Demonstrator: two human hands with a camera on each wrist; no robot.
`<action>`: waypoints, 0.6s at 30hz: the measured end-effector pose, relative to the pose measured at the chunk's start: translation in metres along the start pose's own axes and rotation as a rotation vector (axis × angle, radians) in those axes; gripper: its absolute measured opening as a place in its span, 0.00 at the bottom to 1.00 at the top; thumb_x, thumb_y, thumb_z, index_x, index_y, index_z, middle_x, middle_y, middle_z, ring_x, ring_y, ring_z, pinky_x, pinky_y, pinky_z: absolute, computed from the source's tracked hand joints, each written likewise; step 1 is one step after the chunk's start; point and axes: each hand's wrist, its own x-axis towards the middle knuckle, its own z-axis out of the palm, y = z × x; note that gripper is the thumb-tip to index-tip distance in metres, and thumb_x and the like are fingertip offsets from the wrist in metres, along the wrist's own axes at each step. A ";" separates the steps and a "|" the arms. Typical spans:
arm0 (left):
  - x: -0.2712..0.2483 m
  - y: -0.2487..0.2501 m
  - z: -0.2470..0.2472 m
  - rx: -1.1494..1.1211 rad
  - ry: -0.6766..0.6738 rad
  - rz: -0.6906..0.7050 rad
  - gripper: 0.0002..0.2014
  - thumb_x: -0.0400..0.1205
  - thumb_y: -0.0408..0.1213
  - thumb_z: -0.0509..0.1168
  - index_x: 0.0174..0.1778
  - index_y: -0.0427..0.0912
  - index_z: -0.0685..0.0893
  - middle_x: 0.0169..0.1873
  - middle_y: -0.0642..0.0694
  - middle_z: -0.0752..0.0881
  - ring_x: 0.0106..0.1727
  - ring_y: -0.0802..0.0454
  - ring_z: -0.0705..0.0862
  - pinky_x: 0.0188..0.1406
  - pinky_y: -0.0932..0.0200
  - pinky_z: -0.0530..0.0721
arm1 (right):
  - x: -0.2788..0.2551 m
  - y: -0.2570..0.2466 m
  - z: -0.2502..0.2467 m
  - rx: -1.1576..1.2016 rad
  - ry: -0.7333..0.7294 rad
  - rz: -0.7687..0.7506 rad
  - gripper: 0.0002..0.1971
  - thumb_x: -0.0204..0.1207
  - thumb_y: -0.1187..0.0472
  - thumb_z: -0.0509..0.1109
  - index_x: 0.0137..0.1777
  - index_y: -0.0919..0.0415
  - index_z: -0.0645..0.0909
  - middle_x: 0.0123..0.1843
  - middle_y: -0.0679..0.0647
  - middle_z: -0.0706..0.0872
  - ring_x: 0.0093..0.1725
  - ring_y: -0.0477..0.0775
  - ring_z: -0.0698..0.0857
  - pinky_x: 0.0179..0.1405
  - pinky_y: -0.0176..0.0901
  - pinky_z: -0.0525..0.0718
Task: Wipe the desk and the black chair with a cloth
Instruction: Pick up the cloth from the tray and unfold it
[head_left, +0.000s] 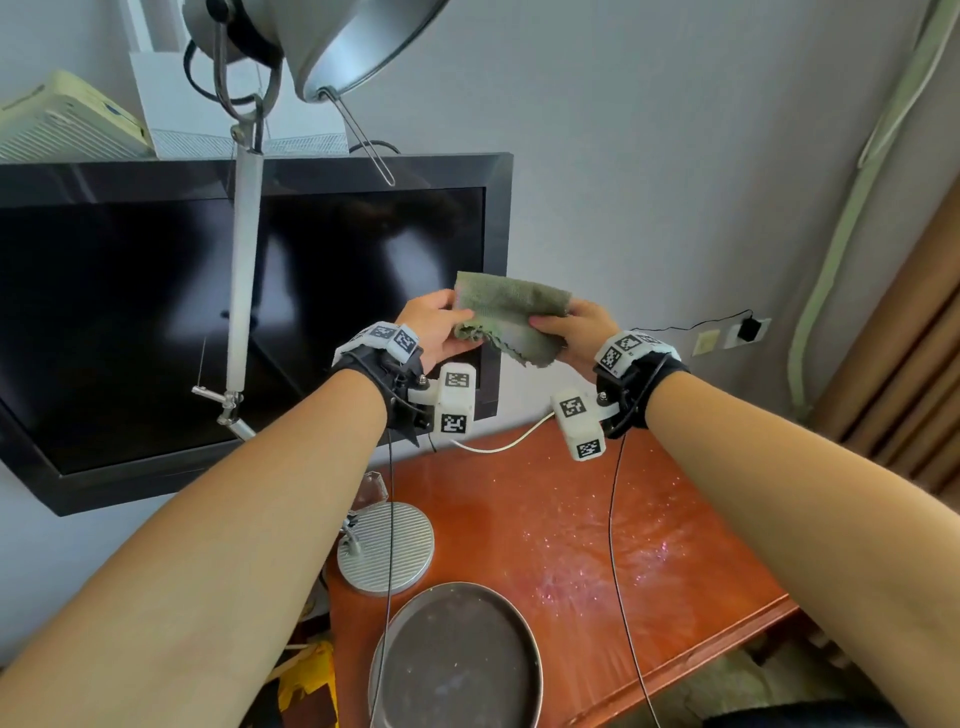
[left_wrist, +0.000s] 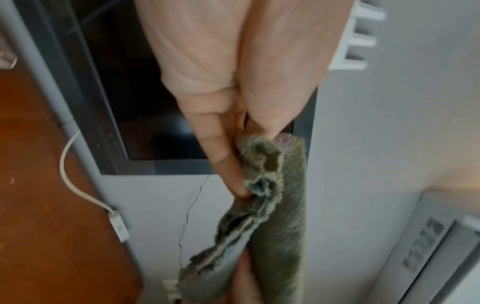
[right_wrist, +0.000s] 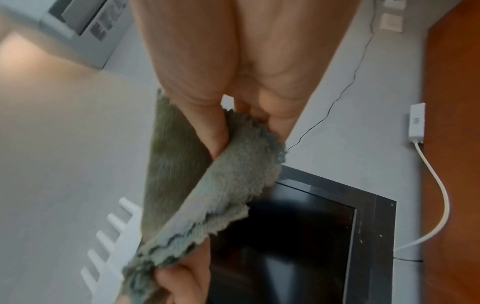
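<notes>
A folded grey-green cloth (head_left: 506, 318) hangs in the air between both hands, well above the reddish-brown desk (head_left: 597, 530). My left hand (head_left: 436, 325) pinches its left edge between thumb and fingers; the left wrist view shows that hand (left_wrist: 233, 144) on the cloth (left_wrist: 275, 205). My right hand (head_left: 569, 332) pinches the right edge, and in the right wrist view the right hand (right_wrist: 228, 123) grips the cloth (right_wrist: 207, 195) with its thumb on the fold. The desk top looks wet and speckled. No black chair is in view.
A black monitor (head_left: 156, 322) hangs on the wall behind the hands. A silver desk lamp has its base (head_left: 387, 545) on the desk's left and its shade (head_left: 353, 41) overhead. A round dark tray (head_left: 457, 660) lies at the desk's front. A white cable (head_left: 498, 441) runs along the back edge.
</notes>
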 end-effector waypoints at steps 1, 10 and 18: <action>0.001 0.001 0.003 -0.050 -0.013 -0.007 0.10 0.85 0.19 0.59 0.55 0.36 0.82 0.46 0.38 0.86 0.45 0.45 0.87 0.32 0.60 0.89 | -0.002 0.000 -0.004 0.045 -0.018 -0.018 0.12 0.77 0.77 0.65 0.58 0.69 0.82 0.53 0.65 0.86 0.50 0.61 0.86 0.43 0.48 0.88; 0.006 0.001 0.045 -0.227 0.004 -0.209 0.12 0.84 0.36 0.58 0.50 0.30 0.81 0.50 0.30 0.84 0.51 0.32 0.85 0.40 0.38 0.89 | -0.010 -0.006 -0.048 0.123 -0.010 0.144 0.09 0.77 0.65 0.62 0.41 0.59 0.84 0.56 0.60 0.83 0.52 0.62 0.83 0.46 0.53 0.88; 0.009 -0.022 0.101 0.154 -0.208 -0.157 0.17 0.79 0.19 0.69 0.61 0.38 0.78 0.51 0.34 0.85 0.47 0.39 0.87 0.47 0.44 0.89 | -0.006 0.000 -0.097 0.100 0.042 0.047 0.17 0.71 0.77 0.72 0.56 0.61 0.77 0.47 0.61 0.82 0.43 0.59 0.85 0.38 0.50 0.88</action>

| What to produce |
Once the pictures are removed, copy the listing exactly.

| Answer area |
Demonstrator: two human hands with a camera on each wrist; no robot.
`<action>`: waypoints, 0.6s at 30hz: the measured end-effector pose, relative to the pose measured at the chunk's start: translation in metres along the start pose's own axes and rotation as a rotation vector (axis × angle, radians) in those axes; gripper: its absolute measured opening as a place in its span, 0.00 at the bottom to 1.00 at the top; thumb_x, thumb_y, thumb_z, index_x, index_y, index_z, middle_x, middle_y, middle_z, ring_x, ring_y, ring_z, pinky_x, pinky_y, pinky_z: absolute, computed from the source's tracked hand joints, each written likewise; step 1 is one step after the chunk's start; point and axes: each hand's wrist, its own x-axis towards the middle knuckle, its own z-axis out of the palm, y = z × x; note that gripper is the thumb-tip to index-tip distance in metres, and thumb_x and the like are fingertip offsets from the wrist in metres, along the wrist's own axes at each step. A ";" separates the steps and a "|" the arms. Typical spans:
arm0 (left):
  - x: -0.2712..0.2483 m
  - y: -0.2487..0.2501 m
  - z: -0.2470..0.2472 m
  - rx: -1.1494..1.1211 rad
  - ry: -0.6766..0.6738 rad
  - rz: -0.6906..0.7050 rad
  - gripper: 0.0002..0.2014
  - thumb_x: -0.0400..0.1205
  - thumb_y: -0.0408..0.1213
  - thumb_z: -0.0509..0.1168
  - index_x: 0.0174..0.1778
  - index_y: -0.0427..0.0912
  - index_z: -0.0685..0.0893
  - middle_x: 0.0169..0.1873
  - middle_y: -0.0642..0.0694
  - middle_z: -0.0752..0.0881
  - ring_x: 0.0106..0.1727
  - ring_y: -0.0802..0.0454
  - ring_z: -0.0705..0.0862
  - pinky_x: 0.0188..0.1406
  - pinky_y: -0.0932..0.0200
  - pinky_z: -0.0530..0.0721
arm1 (right):
  - x: -0.2788..0.2551 m
  - y: -0.2570..0.2466 m
  - z: -0.2502..0.2467 m
  - rx: -1.1576..1.2016 rad
  - ry: -0.7333..0.7294 rad
  - rz: -0.7687..0.7506 rad
  - gripper: 0.0002..0.1971
  - thumb_x: -0.0204..0.1207
  - thumb_y: -0.1187..0.0472
  - thumb_z: -0.0509..0.1109
  - index_x: 0.0137..0.1777
  - index_y: -0.0919..0.0415
  - index_z: -0.0645..0.0909
  - middle_x: 0.0123..0.1843
  - middle_y: -0.0679..0.0647
  - middle_z: -0.0706..0.0872
  - ring_x: 0.0093..0.1725
  - ring_y: -0.0477..0.0775
  - ring_z: -0.0698..0.0857
  - pinky_x: 0.0179..0.1405
  - pinky_y: -0.0176..0.0901
  - pinky_z: -0.0525..0.0718
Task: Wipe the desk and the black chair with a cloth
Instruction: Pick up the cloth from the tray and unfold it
[head_left, +0.000s] 
[left_wrist, +0.000s] 
[right_wrist, +0.000s] 
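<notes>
A folded grey-green cloth (head_left: 506, 318) hangs in the air between both hands, well above the reddish-brown desk (head_left: 597, 530). My left hand (head_left: 436, 325) pinches its left edge between thumb and fingers; the left wrist view shows that hand (left_wrist: 233, 144) on the cloth (left_wrist: 275, 205). My right hand (head_left: 569, 332) pinches the right edge, and in the right wrist view the right hand (right_wrist: 228, 123) grips the cloth (right_wrist: 207, 195) with its thumb on the fold. The desk top looks wet and speckled. No black chair is in view.
A black monitor (head_left: 156, 322) hangs on the wall behind the hands. A silver desk lamp has its base (head_left: 387, 545) on the desk's left and its shade (head_left: 353, 41) overhead. A round dark tray (head_left: 457, 660) lies at the desk's front. A white cable (head_left: 498, 441) runs along the back edge.
</notes>
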 end-effector waypoints at steps 1, 10 and 18: <action>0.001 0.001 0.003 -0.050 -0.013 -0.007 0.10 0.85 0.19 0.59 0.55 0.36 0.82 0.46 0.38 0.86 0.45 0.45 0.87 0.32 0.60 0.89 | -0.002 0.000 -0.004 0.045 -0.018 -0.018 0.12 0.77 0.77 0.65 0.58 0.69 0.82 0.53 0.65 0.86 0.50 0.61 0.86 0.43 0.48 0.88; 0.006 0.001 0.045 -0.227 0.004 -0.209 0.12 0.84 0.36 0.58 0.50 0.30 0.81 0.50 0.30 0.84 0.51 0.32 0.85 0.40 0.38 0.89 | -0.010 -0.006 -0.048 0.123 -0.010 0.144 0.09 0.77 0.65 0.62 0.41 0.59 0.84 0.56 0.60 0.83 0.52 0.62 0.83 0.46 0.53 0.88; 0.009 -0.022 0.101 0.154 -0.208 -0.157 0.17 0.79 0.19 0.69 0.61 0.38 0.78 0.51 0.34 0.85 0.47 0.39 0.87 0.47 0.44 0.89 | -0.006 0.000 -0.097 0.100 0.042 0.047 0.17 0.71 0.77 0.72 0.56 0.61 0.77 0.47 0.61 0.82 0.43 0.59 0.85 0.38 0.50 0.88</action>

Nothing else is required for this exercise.